EXERCISE OBJECTIVE: Each line from the opening of the records that follow to the line with "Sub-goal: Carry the" needs to be written out exactly. Add nothing.

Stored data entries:
┌──

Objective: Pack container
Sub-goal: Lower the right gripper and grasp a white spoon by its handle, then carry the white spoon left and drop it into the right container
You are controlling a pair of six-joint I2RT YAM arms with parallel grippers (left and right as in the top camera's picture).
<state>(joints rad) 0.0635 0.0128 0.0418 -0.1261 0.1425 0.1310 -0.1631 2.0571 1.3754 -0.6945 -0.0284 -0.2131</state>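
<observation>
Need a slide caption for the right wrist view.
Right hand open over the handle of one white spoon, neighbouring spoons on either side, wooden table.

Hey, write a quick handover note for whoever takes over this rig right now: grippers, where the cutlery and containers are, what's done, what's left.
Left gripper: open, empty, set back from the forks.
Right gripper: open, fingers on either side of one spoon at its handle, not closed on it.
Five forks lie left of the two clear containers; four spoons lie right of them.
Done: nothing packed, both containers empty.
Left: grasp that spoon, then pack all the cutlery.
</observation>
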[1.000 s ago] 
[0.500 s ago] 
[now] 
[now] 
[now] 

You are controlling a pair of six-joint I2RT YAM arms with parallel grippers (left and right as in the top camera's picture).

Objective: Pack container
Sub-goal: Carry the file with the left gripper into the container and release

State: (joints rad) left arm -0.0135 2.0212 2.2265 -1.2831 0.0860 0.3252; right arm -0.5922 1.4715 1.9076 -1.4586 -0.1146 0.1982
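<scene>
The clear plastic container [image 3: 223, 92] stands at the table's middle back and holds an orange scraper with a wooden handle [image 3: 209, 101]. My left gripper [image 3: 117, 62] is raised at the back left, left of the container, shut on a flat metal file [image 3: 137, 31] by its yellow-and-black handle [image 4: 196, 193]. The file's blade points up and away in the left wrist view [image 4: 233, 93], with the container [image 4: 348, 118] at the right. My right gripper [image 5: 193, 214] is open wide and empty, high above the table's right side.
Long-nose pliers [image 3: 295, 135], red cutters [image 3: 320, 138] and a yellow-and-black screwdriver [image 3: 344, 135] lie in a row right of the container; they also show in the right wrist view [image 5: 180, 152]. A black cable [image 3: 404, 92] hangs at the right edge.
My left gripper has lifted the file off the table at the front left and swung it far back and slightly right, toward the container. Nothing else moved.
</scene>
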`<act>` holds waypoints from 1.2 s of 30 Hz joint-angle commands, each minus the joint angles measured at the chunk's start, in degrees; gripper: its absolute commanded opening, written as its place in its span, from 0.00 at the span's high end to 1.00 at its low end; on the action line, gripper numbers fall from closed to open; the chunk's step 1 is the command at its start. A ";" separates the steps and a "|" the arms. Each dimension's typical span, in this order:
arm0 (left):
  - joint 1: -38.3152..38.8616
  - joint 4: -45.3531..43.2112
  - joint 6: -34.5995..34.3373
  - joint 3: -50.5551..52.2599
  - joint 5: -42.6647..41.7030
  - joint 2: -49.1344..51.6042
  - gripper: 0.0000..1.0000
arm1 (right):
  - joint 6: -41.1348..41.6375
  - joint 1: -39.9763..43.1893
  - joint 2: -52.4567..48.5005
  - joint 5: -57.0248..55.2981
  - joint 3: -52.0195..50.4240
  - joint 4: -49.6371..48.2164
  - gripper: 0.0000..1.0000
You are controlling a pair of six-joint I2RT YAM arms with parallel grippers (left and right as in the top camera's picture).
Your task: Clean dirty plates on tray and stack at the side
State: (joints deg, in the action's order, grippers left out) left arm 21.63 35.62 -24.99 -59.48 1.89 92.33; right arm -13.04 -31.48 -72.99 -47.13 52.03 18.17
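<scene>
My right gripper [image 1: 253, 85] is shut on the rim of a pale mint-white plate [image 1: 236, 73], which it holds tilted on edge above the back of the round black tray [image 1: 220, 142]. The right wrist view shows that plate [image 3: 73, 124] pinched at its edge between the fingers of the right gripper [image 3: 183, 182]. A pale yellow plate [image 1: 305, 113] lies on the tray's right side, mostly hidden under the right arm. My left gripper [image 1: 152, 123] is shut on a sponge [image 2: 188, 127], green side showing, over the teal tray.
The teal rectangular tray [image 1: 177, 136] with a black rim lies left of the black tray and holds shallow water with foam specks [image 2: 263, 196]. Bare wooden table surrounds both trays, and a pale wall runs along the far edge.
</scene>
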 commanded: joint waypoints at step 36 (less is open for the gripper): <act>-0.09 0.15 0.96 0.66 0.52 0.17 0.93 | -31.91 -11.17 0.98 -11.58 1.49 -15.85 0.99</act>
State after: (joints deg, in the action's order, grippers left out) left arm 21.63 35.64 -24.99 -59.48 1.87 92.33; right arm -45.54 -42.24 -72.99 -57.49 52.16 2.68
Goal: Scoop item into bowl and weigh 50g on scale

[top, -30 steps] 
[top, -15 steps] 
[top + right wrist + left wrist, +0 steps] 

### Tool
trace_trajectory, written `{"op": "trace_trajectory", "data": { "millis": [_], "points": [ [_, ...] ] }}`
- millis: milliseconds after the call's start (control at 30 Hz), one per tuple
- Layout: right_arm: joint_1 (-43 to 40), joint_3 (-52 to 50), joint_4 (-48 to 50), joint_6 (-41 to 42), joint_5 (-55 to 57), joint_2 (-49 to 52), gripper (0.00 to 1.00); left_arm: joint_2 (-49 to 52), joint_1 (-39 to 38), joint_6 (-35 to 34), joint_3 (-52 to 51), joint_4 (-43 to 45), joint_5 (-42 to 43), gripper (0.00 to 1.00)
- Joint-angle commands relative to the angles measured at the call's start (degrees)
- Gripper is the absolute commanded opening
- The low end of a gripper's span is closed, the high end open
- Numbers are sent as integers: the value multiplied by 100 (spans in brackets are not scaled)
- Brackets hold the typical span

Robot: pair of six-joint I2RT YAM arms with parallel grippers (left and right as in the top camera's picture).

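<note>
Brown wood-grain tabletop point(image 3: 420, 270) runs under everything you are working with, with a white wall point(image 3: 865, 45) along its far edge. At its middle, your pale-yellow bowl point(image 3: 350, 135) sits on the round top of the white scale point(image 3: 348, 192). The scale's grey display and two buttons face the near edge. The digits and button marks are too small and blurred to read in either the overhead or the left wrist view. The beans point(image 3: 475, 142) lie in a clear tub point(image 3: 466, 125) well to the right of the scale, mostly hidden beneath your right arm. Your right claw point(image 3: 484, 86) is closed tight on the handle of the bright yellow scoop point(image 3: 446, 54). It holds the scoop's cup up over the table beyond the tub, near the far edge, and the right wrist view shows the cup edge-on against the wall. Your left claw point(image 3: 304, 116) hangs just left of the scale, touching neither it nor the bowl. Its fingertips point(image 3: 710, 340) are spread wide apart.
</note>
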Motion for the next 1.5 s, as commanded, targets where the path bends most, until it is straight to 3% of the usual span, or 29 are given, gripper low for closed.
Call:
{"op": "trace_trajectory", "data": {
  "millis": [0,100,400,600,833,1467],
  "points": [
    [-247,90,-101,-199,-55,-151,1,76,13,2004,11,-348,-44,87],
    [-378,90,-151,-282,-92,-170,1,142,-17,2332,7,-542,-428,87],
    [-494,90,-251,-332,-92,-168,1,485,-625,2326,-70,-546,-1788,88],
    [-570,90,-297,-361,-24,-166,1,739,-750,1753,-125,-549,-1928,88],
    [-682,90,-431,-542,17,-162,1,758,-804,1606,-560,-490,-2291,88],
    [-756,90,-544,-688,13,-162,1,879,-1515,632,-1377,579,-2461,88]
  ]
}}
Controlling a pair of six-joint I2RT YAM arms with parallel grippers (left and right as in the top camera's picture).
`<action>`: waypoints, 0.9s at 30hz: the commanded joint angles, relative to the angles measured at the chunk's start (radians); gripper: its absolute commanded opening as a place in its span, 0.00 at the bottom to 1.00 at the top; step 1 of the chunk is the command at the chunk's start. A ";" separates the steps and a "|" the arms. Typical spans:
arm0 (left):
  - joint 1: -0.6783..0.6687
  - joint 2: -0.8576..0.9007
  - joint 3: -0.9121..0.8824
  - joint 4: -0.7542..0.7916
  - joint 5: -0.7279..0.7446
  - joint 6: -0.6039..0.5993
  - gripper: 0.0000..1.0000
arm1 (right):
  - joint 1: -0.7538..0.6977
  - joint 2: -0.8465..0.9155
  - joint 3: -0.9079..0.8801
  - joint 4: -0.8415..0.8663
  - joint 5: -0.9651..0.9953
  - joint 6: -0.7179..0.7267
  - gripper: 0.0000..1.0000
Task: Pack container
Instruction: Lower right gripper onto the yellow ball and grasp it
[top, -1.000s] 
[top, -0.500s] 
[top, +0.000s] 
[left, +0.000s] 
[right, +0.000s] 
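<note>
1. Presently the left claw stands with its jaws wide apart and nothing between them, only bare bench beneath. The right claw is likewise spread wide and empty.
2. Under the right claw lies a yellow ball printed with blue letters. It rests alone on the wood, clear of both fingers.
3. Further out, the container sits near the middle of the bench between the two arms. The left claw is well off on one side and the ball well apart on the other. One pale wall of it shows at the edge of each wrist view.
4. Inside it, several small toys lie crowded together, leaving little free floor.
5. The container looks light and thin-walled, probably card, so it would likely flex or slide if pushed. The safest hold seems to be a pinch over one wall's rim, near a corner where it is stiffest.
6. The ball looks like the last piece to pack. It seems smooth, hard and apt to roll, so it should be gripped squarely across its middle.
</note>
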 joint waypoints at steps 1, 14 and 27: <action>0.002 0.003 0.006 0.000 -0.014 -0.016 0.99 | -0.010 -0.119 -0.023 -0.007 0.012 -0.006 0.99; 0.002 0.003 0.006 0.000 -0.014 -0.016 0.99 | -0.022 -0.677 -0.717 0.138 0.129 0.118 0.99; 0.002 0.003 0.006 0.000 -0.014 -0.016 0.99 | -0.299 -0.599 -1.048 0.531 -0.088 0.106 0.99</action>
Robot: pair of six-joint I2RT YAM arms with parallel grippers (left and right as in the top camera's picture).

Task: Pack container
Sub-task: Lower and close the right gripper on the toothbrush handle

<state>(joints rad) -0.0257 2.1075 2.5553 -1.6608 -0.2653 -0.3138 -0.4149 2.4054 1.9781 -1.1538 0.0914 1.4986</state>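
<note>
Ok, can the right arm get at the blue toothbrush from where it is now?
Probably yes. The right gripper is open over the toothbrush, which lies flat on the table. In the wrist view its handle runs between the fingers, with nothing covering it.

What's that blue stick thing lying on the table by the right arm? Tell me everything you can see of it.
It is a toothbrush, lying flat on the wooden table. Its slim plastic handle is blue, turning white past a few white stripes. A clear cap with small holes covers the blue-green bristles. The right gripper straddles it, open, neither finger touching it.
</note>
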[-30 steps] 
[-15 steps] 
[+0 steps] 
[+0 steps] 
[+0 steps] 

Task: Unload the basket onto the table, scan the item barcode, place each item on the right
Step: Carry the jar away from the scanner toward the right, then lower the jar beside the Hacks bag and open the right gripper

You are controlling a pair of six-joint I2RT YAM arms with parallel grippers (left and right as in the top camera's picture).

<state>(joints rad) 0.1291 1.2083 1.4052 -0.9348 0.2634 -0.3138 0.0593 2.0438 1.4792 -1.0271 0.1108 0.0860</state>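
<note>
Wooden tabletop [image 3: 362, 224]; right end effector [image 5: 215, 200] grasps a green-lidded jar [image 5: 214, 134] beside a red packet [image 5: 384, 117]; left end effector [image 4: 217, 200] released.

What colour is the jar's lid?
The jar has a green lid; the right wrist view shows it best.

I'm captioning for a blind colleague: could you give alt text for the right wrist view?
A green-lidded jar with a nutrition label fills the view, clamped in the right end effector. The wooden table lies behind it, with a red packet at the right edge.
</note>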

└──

FINISHED TASK:
Objective: Pack container
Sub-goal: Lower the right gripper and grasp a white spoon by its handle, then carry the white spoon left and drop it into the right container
You are controlling a pair of six-joint I2RT YAM arms with parallel grippers (left and right as in the top camera's picture).
<state>(joints rad) 0.0635 0.0128 0.0418 -0.1261 0.1425 0.1310 -0.1631 2.0571 1.3754 -0.6945 -0.0284 -0.2131</state>
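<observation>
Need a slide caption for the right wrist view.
Right hand open over the handle of one white spoon, neighbouring spoons on either side, wooden table.

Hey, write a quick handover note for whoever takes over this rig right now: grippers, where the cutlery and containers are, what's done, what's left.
Left gripper: open, empty, set back from the forks.
Right gripper: open, fingers on either side of one spoon at its handle, not closed on it.
Five forks lie left of the two clear containers; four spoons lie right of them.
Done: nothing packed, both containers empty.
Left: grasp that spoon, then pack all the cutlery.
</observation>
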[1.000 s ago] 
[0.500 s ago] 
[now] 
[now] 
[now] 

You are controlling a pair of six-joint I2RT YAM arms with parallel grippers (left and right as in the top camera's picture).

Objective: Pack container
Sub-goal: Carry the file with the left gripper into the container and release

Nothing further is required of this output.